Many Indonesians will support Holland Sunday despite its role as a former colonial occupier.

But not Ariefin Makaminan. “With Holland it’s more emotional,” said the program manager at the Indonesian-Netherlands Association. He was born and educated in the Netherlands and said nearly 350 years of Dutch presence in Indonesia has created a real sense of shared heritage.

“Indonesians have forgotten the negative side of [colonization],” said Ariefin, explaining that the Dutch have invested heavily in development projects and provided grants and other financial backing to the country. A few of the Dutch players also have Indonesian blood, he said.

Captain Giovanni Christian van Bronckhorst’s mother comes from the Maluku Island chain in Eastern Indonesia and Indonesians speculate that Nigel de Jong and Gregory van der Wiel have some roots here also.
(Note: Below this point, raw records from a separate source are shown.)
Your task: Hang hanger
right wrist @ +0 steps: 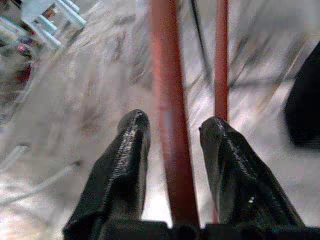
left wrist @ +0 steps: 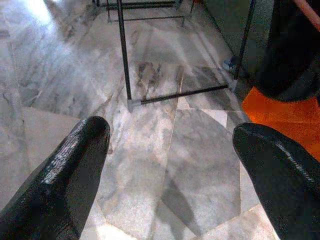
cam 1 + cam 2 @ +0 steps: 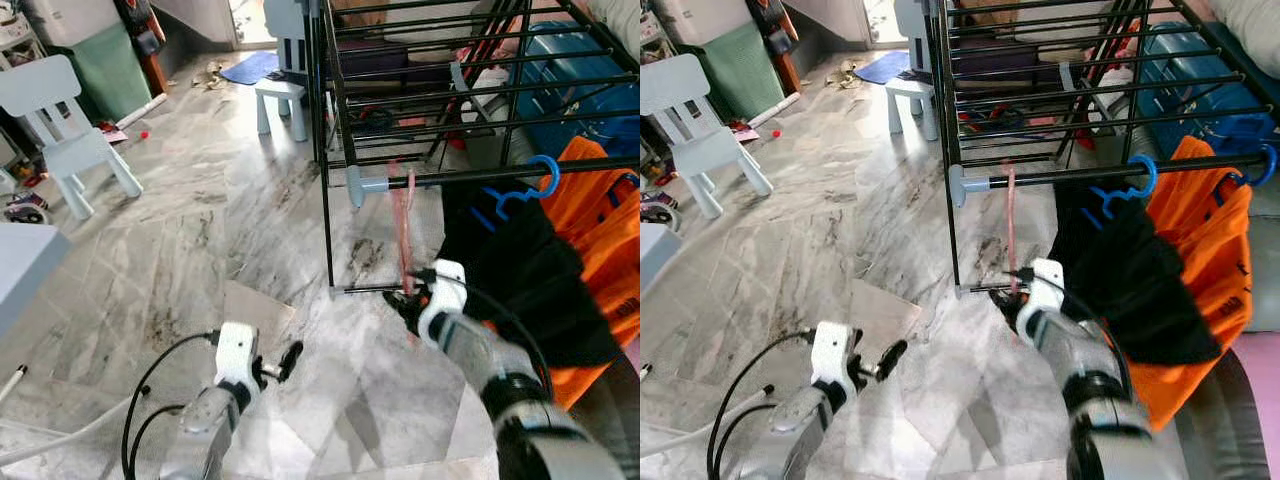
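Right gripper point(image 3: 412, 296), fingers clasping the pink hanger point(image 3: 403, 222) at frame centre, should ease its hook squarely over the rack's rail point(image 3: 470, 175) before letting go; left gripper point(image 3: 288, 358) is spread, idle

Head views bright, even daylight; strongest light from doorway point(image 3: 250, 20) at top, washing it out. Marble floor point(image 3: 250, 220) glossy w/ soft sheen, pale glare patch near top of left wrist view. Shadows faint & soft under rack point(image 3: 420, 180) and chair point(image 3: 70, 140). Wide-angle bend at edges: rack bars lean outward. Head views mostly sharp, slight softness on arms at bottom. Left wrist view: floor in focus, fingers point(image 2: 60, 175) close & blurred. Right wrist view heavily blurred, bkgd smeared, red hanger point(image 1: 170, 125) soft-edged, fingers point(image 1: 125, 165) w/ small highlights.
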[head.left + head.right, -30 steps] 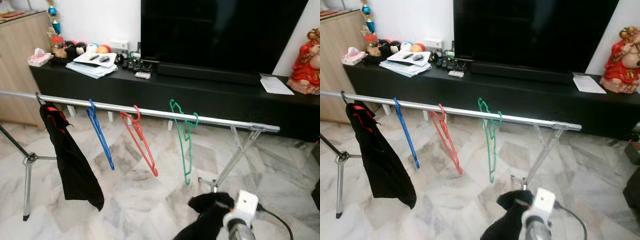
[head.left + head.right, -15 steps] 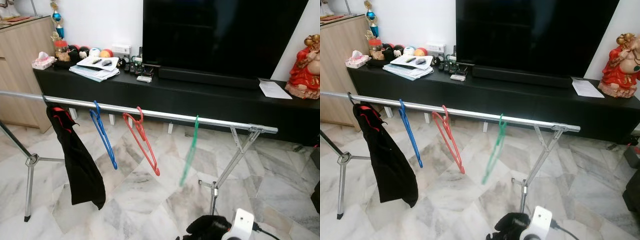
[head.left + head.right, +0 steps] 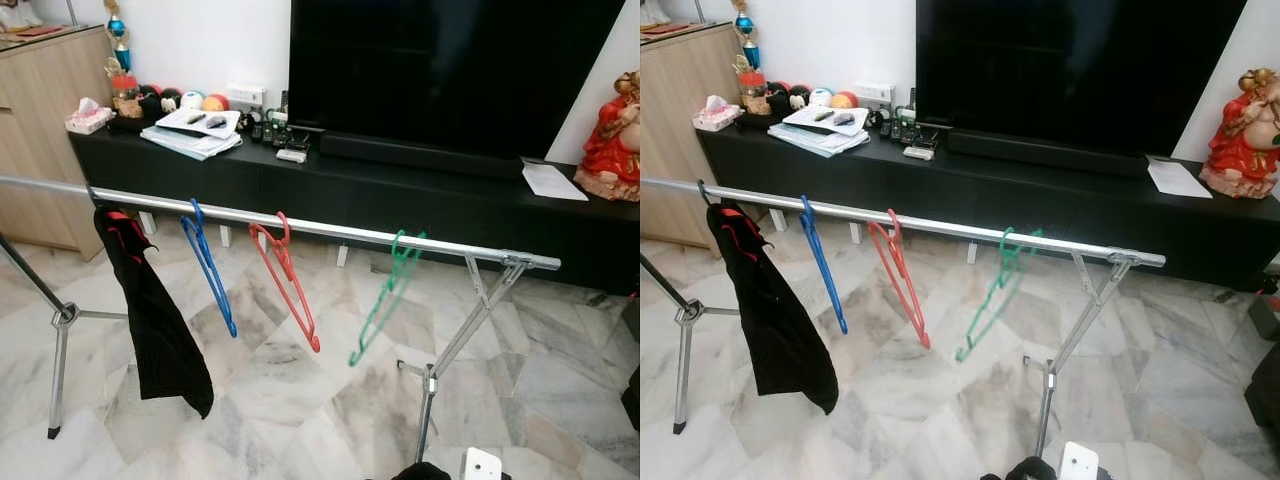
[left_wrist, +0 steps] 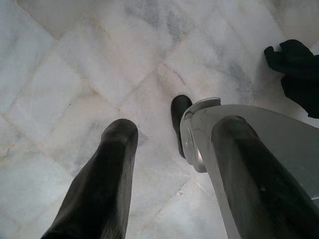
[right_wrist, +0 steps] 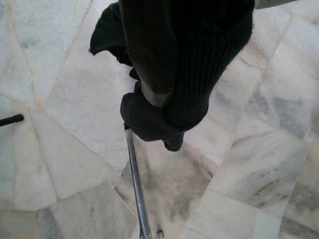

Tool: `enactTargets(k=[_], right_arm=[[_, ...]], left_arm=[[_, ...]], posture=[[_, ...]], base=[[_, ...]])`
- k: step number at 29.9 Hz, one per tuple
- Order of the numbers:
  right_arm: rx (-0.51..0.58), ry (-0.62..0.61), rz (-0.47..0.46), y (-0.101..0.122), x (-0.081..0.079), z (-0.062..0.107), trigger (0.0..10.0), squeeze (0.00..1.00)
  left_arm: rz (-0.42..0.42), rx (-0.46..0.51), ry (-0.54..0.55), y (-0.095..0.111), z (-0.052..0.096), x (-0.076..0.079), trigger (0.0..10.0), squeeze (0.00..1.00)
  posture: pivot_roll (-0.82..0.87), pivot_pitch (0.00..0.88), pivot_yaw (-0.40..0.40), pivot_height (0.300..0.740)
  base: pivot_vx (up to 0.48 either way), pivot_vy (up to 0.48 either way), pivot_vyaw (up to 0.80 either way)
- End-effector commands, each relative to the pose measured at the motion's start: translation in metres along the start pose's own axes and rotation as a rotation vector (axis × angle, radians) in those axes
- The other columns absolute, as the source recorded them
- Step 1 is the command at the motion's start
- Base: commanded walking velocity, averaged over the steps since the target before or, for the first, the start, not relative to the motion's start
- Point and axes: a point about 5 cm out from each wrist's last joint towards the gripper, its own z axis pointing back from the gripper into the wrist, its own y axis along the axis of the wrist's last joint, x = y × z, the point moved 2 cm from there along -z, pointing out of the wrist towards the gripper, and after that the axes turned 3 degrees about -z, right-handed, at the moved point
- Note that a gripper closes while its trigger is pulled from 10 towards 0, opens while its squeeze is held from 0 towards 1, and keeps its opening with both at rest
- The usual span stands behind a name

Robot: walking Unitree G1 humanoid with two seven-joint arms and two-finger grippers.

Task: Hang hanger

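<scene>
green hanger [image 3: 385, 296] is hooked on the metal rail [image 3: 300, 226], tilted w/ its bottom end kicked out sideways, hanging between the red hanger [image 3: 287, 280] and the rail's angled support leg [image 3: 465, 335]. further along the rail past the red one: blue hanger [image 3: 209, 266], then a black garment [image 3: 150, 318] near the far end. left claw [image 4: 169, 169] is released, fingers spread apart, pointing down at the marble floor [image 4: 75, 74]. right claw sits low below the rail, wrapped in black knit cloth [image 5: 179, 64], can't tell if it's clenched or not.

Pale marble floor [image 3: 280, 400], white wall [image 3: 200, 40], long black TV cabinet [image 3: 330, 190].
</scene>
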Motion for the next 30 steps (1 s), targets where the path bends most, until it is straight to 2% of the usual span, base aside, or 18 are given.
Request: enactTargets(k=[1, 20, 30], right_arm=[[0.004, 0.006, 0.02, 0.007, 0.0005, -0.0012, 10.0, 0.0], [-0.003, 0.003, 0.029, 0.0074, -0.0027, -0.0018, 10.0, 0.0], [-0.005, 0.002, 0.02, 0.0058, -0.0045, -0.0017, 10.0, 0.0]], left_arm=[[0.016, -0.026, -0.02, -0.0073, 0.0012, 0.0072, 10.0, 0.0], [0.038, -0.03, -0.008, -0.0074, 0.0012, 0.0044, 10.0, 0.0], [0.031, -0.033, -0.007, -0.0078, 0.0013, 0.0026, 10.0, 0.0]], posture=[[0.04, 0.0, -0.067, 0.74], [0.03, 0.012, -0.05, 0.74], [0.04, 0.011, -0.048, 0.74]], base=[[0.0, 0.0, 0.0], [0.0, 0.0, 0.0], [0.0, 0.312, 0.0]])
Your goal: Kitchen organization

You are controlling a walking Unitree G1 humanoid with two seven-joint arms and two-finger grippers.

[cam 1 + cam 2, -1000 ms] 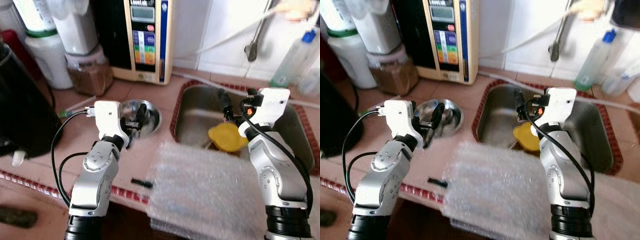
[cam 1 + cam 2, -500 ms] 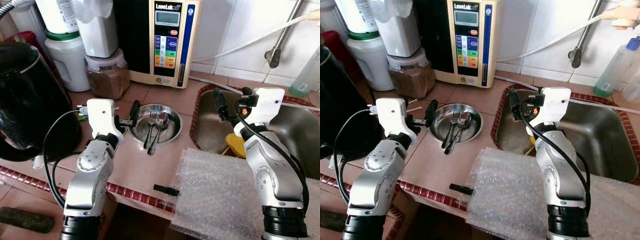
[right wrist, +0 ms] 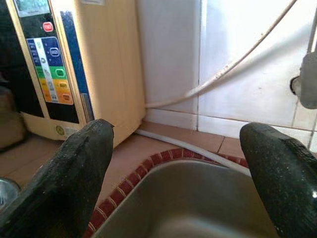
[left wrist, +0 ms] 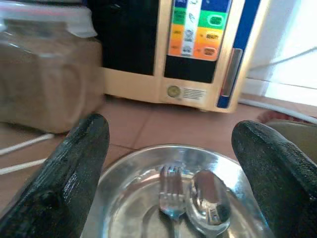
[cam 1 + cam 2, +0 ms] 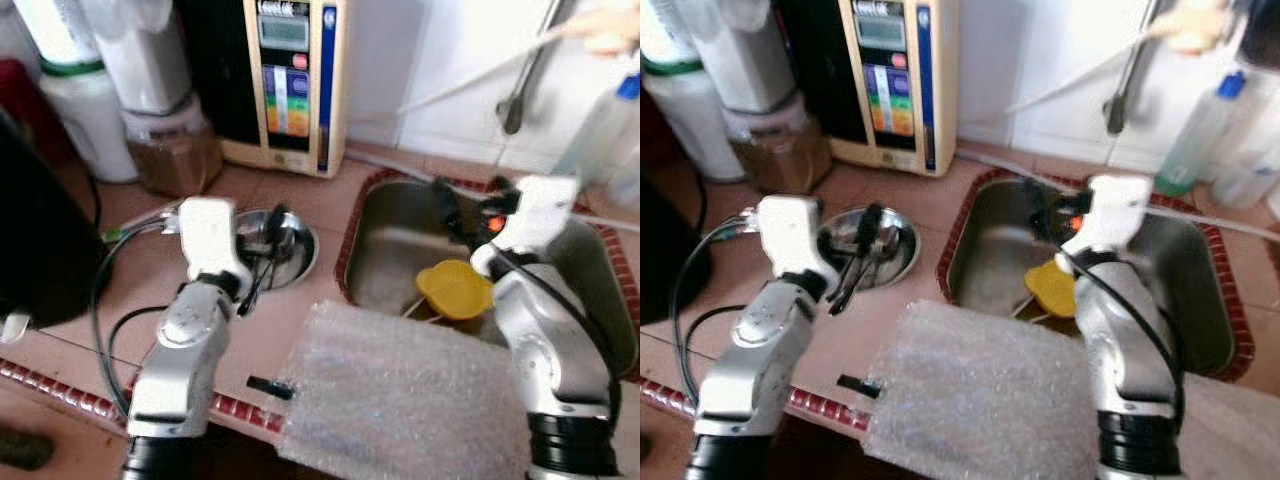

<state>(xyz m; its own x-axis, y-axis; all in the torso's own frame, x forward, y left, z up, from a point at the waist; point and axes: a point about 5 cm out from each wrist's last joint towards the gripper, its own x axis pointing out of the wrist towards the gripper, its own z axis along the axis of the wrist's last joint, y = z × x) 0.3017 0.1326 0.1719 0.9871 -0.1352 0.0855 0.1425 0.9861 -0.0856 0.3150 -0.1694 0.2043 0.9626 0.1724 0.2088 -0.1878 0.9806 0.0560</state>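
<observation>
A shallow steel dish [image 5: 298, 262] sits on the tiled counter left of the sink, holding a fork [image 4: 171, 194] and a spoon [image 4: 210, 201]. My left gripper [image 5: 273, 228] hovers open just above the dish's left part; in the left wrist view its two fingers [image 4: 79, 163] straddle the cutlery without touching it. My right gripper [image 5: 450, 205] is open and empty above the sink [image 5: 385, 245], its fingers [image 3: 74, 173] spread wide. A yellow dish [image 5: 455, 288] lies in the sink below that arm.
A bubble-wrap sheet [image 5: 400, 400] covers the counter's front edge, with a small black piece [image 5: 268, 385] beside it. A water purifier [image 5: 290, 80], a jar of brown powder [image 5: 172, 150] and white containers stand at the back. A black kettle [image 5: 30, 240] is at the left, a plastic bottle [image 5: 600, 130] at the far right.
The whole picture has swung and blurred, so the head moved. Both arms keep their pose; the left gripper now sits over the dish rather than beside its left rim.
</observation>
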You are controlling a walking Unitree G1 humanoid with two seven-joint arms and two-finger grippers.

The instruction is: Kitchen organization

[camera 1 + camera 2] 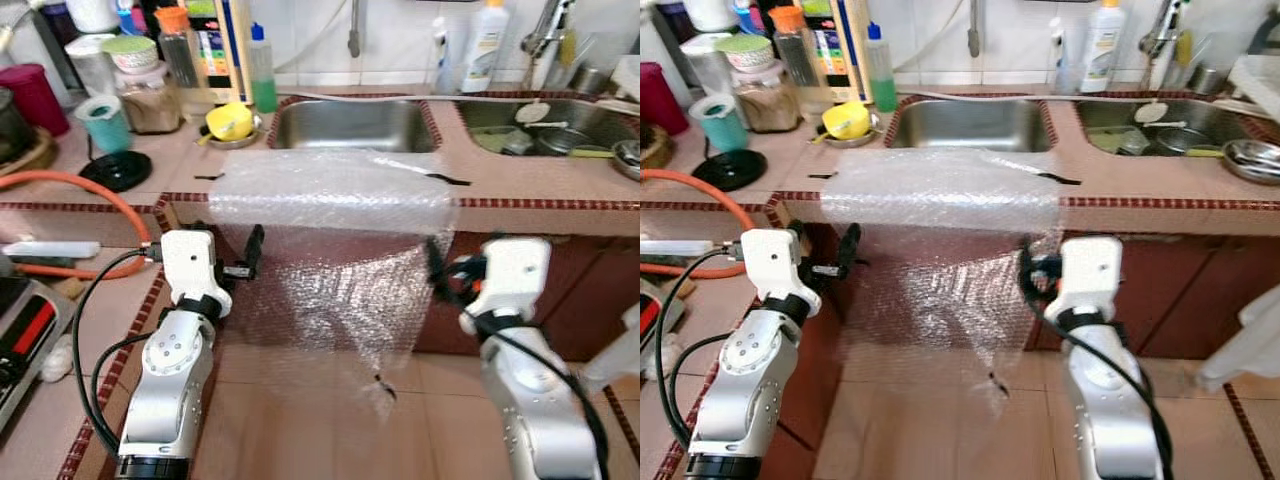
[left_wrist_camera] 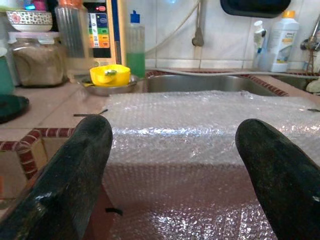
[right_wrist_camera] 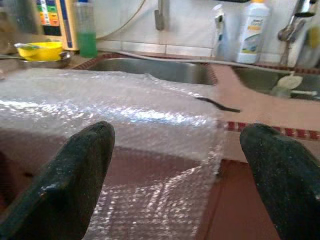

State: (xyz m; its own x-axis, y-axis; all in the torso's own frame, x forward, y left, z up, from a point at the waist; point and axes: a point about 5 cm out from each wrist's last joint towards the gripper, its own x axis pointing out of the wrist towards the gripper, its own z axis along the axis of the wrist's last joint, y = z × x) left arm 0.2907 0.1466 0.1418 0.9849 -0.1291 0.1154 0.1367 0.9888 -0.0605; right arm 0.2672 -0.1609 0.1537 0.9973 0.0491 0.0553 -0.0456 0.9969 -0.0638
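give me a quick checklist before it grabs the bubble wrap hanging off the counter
1. Left gripper fingers apart: ok.
2. Right gripper fingers apart: ok.
3. Bubble wrap lying on the counter with its lower part hanging over the edge: ok.
4. Both grippers level with the hanging part, one at each side: ok.
5. Fingers touching the wrap: not ok, neither holds it.
6. Black tape strips holding the wrap down: cannot tell.

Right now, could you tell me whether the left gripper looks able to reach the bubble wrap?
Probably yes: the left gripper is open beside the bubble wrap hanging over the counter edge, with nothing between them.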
But it’s not just bloodlines and battles that connect the Netherlands to Indonesia.

“There is a lot of influence here from Holland — in the food and the language,” said Esty Pandean, an employee at a communications firm in central Jakarta. She was one of five female employees eager to discuss the game on Friday. “Go Orange,” her colleague shouted from her cubicle to show her support for the Netherlands.

Generation X Indonesians have grown up surrounded by Dutch influences — most of them positive. Some have studied or lived in the Netherlands and some have Dutch relatives. Others say the mere fact that people in the Netherlands have some knowledge and understanding of Indonesia has been enough to keep relations warm and fuzzy.

But not all Indonesians are supporting the team in orange. Monik Soraya wants Spain to win, and she thinks their chances are good.

“They’ve always struggled in the beginning but pulled it together in the end.” she said, referring to their performance in past European cups.

Ginan Koesmayadi, the captain of a football team set to represent Indonesia in the Homeless World Cup in September, said he is backing Spain because they make short passes and play with a positive attitude.

The split between Spain and the Netherlands seems about even — perhaps because Indonesians have been forced to pick between two teams that were unlikely contenders for the final going in. Noyo and his gambling buddies were all initially rooting for Brazil.

However fair weather their alliances, Indonesians are clear about their feelings for the Netherlands. Dutch colonization is “so yesterday,” said film producer Mira Lesmana. “Our government continues to colonize us now, and still we love this country.”